The Rehabilitation Act of 1973 provides that “[n]o otherwise qualified individual with a disability ... shall, solely by reason of his or her disability ... be subjected to discrimination ... by any Executive Agency.” See 29 U.S.C. § 794(a). The language “solely by reason of’ requires plaintiff to establish a “causal link ... [that] the employer ... acted with an awareness of the disability itself.” Crandall v. Paralyzed Veterans of America, 146 F.3d 894, 897 (D.C.Cir.1998). To survive defendant’s summary judgment motion, Ms. Goodman must proffer sufficient evidence establishing that (1) she is disabled within the meaning of 29 C.F.R. § 1614.203(a), (b); (2) her employer was aware of her disability, (3) with reasonable accommodation she could perform the essential functions of the position; and (4) she was denied a reasonable accommodation. Scarborough v. Natsios, 190 F.Supp.2d 5, 19 (D.D.C.2002) (citations omitted). For the following reasons, she has not done so.

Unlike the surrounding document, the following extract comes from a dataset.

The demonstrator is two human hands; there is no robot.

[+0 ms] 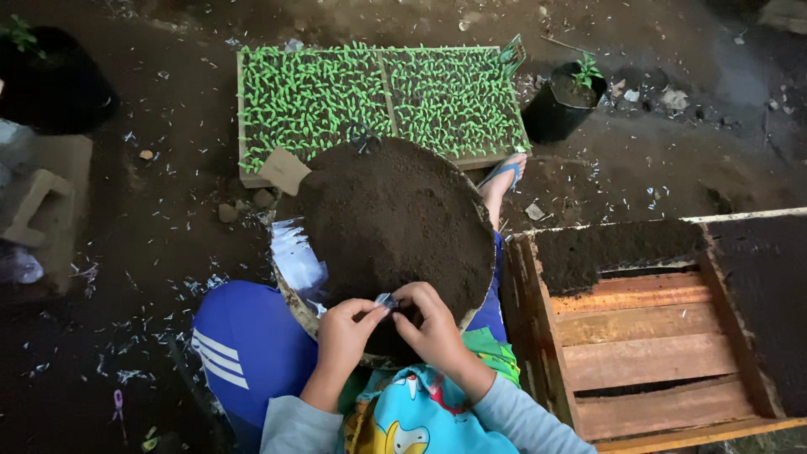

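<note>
My left hand (343, 335) and my right hand (430, 326) meet over the near rim of a round basin heaped with dark soil (395, 219). Together they pinch a small, thin, clear plastic bag (387, 300) between the fingertips. The basin rests between my knees, one in blue trousers with white stripes (244, 336). What is inside the small bag cannot be told.
A tray packed with several green seedling sleeves (370, 97) lies beyond the basin. A black pot with a small plant (565, 105) stands right of it. A wooden slatted crate partly holding soil (647, 328) sits at right. Dark ground has scattered white scraps; a foot in a blue sandal (504, 175).
</note>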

1. Plaintiffs Alleged Disability

The Rehabilitation Act defines a disability as a “physical or mental impairment that substantially limits one or more major life activities.” 29 U.S.C. § 705(9)(B). “Major life activities” are defined by regulation as “functions, such as caring for oneself, performing manual tasks, walking, *15 seeing, hearing, speaking, breathing, learning, and working.” 29 C.F.R.